3.6.4. Le rôle des formulations transcodiques

Aux antipodes des contrastivistes, on situe ceux qui réhabilitent une utilisation – occasionnelle et mesurée – de la LM. Il arrive ainsi que des apprenants proposent au cours des échanges différentes formes transcodiques afin de surmonter des difficultés verbales (Birello, 2005). Des spécialistes de différentes disciplines montrent que l’apprentissage, en général, et celui de la LE, en particulier, relève « d’un processus d’ancrage, d’incorporation de l’inédit dans un réseau de catégories familières » (Castellotti, 2001 : 34).
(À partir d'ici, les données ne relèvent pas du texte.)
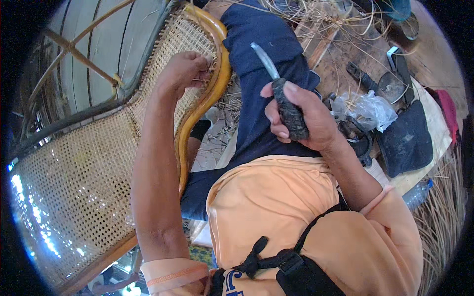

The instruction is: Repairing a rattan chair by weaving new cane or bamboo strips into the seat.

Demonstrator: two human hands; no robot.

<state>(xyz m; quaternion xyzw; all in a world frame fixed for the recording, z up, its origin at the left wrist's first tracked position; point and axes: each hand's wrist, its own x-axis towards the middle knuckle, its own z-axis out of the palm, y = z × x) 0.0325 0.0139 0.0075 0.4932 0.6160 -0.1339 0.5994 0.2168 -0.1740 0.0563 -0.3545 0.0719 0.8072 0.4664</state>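
Observation:
A woven cane panel (pixel 79 172) spans a curved frame on my left, bordered by a glossy yellow-brown rattan pole (pixel 221 74) and a dark pole (pixel 74 117). My left hand (pixel 185 71) is closed at the upper weave, close to the yellow-brown pole, pinching a pale cane strand that is mostly hidden by the fingers. Above my lap, my right hand (pixel 308 116) grips a hand tool (pixel 290 111) with a black wrapped handle. Its curved, shiny metal blade (pixel 266 61) points up and away, apart from the panel.
Loose cane strands (pixel 331 15) lie scattered at the far side. To my right are a clear plastic bag (pixel 365 111), a dark cloth pouch (pixel 406 140), a plastic bottle (pixel 418 193) and a bundle of long dry strands (pixel 442 217). Crossed rattan poles (pixel 69 47) stand at far left.

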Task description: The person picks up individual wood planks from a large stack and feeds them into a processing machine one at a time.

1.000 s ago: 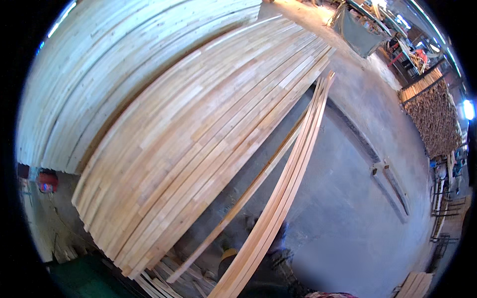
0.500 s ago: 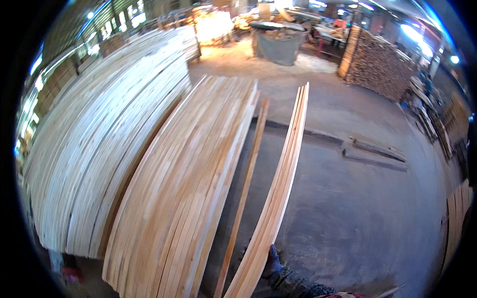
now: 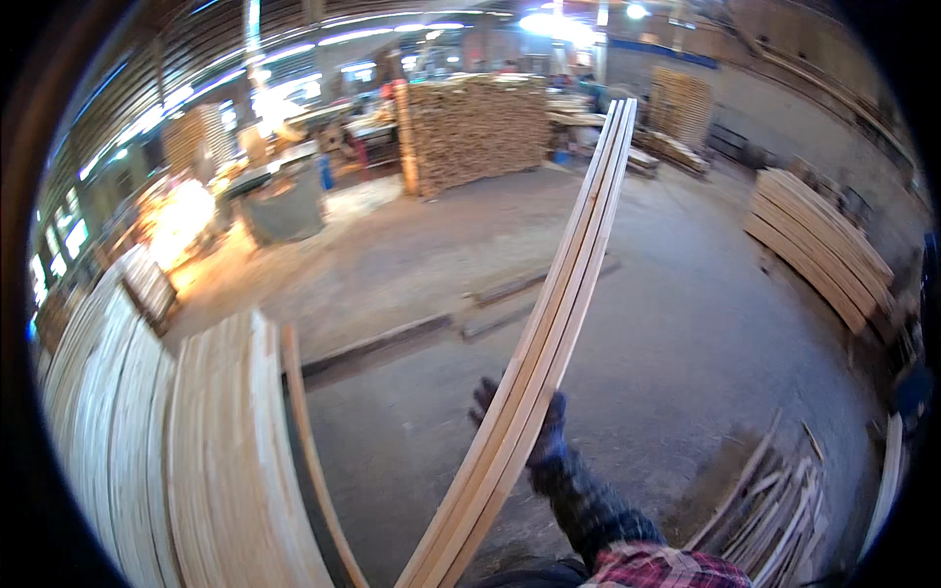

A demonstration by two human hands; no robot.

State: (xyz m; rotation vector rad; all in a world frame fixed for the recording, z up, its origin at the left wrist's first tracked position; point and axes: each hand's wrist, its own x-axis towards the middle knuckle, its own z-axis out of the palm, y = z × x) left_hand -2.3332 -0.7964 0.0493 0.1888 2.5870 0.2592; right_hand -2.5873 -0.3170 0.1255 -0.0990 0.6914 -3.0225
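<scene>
A bundle of long, pale wooden strips [image 3: 547,343], lying side by side, slants from the lower middle up to the far right of centre. Beneath it, my right hand [image 3: 551,429] in a dark blue glove supports the strips, fingertips showing past their left edge and the thumb side at their right edge. The palm is hidden under the wood. A dark patterned sleeve with red plaid runs down to the lower edge. My left hand is out of view, and so is the near end of the strips.
Stacked pale boards [image 3: 230,441] stand at the lower left, with a single narrow strip [image 3: 312,451] beside them. Dark timbers [image 3: 377,348] lie on the floor. A big lumber stack [image 3: 475,132] rises at the back, a board pile [image 3: 818,250] at right, and loose sticks [image 3: 769,510] lower right.
My view has swung to the right, so the board stacks now sit farther left. The strips have come along, raised and held by my right hand, which shows more fully.
</scene>
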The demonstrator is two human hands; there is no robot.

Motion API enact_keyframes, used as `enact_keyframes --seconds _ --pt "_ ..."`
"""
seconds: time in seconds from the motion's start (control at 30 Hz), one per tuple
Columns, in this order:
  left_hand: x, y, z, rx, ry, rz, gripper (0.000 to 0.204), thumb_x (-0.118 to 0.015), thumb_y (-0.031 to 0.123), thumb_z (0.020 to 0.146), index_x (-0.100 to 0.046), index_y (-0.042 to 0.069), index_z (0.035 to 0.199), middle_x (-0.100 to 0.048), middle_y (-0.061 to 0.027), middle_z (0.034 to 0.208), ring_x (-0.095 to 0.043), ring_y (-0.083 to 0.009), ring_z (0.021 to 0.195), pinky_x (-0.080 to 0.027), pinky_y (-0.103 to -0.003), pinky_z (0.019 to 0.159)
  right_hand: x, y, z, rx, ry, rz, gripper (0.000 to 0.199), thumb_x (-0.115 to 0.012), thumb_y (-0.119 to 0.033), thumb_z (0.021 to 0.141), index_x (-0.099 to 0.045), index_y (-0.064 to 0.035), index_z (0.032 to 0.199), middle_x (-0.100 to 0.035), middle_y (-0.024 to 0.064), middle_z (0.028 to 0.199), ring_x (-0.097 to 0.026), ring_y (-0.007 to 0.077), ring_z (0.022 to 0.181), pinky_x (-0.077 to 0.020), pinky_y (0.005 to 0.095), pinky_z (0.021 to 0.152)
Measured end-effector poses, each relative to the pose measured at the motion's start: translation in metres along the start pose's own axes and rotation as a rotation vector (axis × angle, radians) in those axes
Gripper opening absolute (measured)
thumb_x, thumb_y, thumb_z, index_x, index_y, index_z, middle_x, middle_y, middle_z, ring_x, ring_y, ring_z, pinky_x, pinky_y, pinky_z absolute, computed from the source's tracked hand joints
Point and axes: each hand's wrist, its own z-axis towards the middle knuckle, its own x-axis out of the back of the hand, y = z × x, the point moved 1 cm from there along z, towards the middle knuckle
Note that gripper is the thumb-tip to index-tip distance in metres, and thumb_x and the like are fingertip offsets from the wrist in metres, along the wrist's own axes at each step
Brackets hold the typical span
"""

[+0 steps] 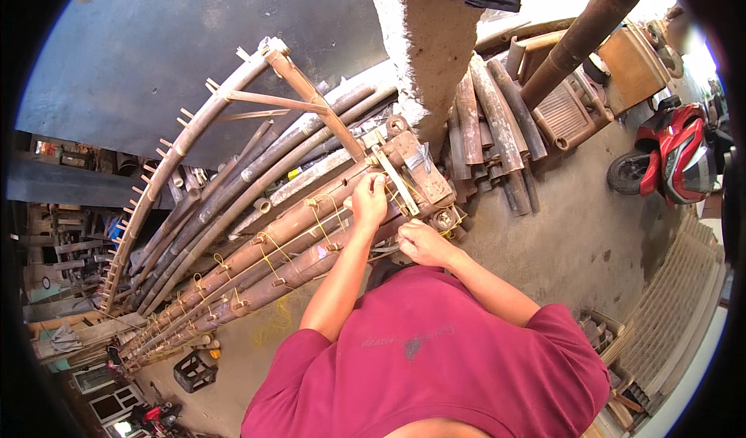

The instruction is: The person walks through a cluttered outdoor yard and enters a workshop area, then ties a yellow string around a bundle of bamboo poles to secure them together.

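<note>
The left hand and the right hand are curling near the right end of long round brown bamboo poles, grasping what I cannot tell

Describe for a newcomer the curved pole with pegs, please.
Find the large blue-grey surface, upper left. A brown pole arches across it, its top joining a slanting post. Unlike the poles beside it, it has short pegs lining its outer side.

From my remote seat I count one bare left hand, one bare right hand, one red scooter at right, one black openwork plastic crate, one rough whitewashed pillar, and one curved, peg-studded wooden arch; the yellow-tied brown bamboo poles overlap too much to count.
</note>
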Motion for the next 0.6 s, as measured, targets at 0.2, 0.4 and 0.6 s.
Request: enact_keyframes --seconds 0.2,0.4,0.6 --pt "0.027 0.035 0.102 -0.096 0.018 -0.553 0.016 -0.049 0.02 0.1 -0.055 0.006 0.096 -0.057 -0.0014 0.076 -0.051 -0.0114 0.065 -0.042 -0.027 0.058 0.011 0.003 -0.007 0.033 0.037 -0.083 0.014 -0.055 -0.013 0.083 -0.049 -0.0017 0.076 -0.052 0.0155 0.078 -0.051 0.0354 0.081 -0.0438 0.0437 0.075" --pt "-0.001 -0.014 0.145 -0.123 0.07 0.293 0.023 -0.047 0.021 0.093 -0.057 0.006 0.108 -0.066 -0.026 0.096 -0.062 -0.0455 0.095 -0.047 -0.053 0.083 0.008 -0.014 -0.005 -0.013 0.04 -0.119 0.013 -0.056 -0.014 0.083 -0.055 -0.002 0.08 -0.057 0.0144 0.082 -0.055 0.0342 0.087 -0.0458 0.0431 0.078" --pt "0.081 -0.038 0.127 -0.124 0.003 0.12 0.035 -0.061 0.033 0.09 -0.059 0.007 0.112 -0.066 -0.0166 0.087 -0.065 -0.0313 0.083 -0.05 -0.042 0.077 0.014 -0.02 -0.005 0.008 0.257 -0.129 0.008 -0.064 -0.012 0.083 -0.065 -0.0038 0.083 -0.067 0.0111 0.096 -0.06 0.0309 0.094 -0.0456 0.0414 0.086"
La LM est ainsi « un des fondements du nouveau système que construit l’apprenant » (Giacobbe, 1990 : 123). Pour nous, ce socle cognitif agit comme un moteur puissant qui déclenche des interactions. Nous croyons que dans notre contexte l’interlocution se voit favorisée par deux circonstances concomitantes. D’un côté, la LE est voisine et, de l’autre, les participants ont une tendance naturelle vers le relationnel et le communicatif, aspects que les études socioculturelles distinguent couramment chez les Argentins. Ainsi, P. Kalfon (1967 : 96) observe la facilité de parole des habitants de Buenos Aires « débordants de vie ». Il remarque aussi « leur bagout, leur sens de la répartie et leur humour inlassable ».